Our bodies are an interconnected ecosystem. I recommend finding a provider who can look at the whole picture if you’re dealing with skin issues like I did.

How Parsley Health Is Changing Modern Medicine

I couldn’t be more proud of my new medical practice Parsley Health. Two years ago I started this company with the dream of transforming modern healthcare and creating a radically new kind of medicine, one that worked as seamlessly as your iPhone and treated the root cause of your problems with food, meditation, next-level testing and cutting edge diagnostics.  

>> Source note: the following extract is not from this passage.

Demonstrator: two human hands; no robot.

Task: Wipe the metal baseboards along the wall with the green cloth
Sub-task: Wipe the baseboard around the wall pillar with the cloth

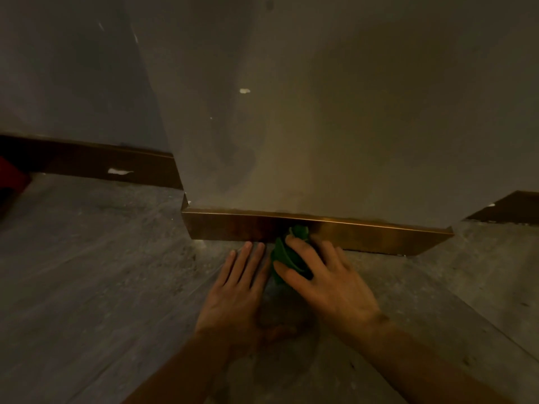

Today Parsley Health truly is the next level of primary care. Our focus is on your health and well-being as much as it is on curing disease and treating problems. We now operate in three cities and treat thousands of patients. We have six doctors and seven health coaches and an incredible team dedicated to helping you live a healthier life.

Who We Are

We’re  a new kind of medical practice, one that gives you access to top doctors who provide you a personalized plan for food, supplements, exercise, stress reduction and medications, and where you get cutting-edge testing from genetics and hormones to your microbiome.

We integrate lifestyle, nutrition, and wellness into mainstream primary care through an annual health membership. Our top board certified MDs spend the time to get to know you and your life story, use state-of-the-art testing to individualize your plan, and prescribe nutrition supplements and lifestyle change as much as medications to help you thrive.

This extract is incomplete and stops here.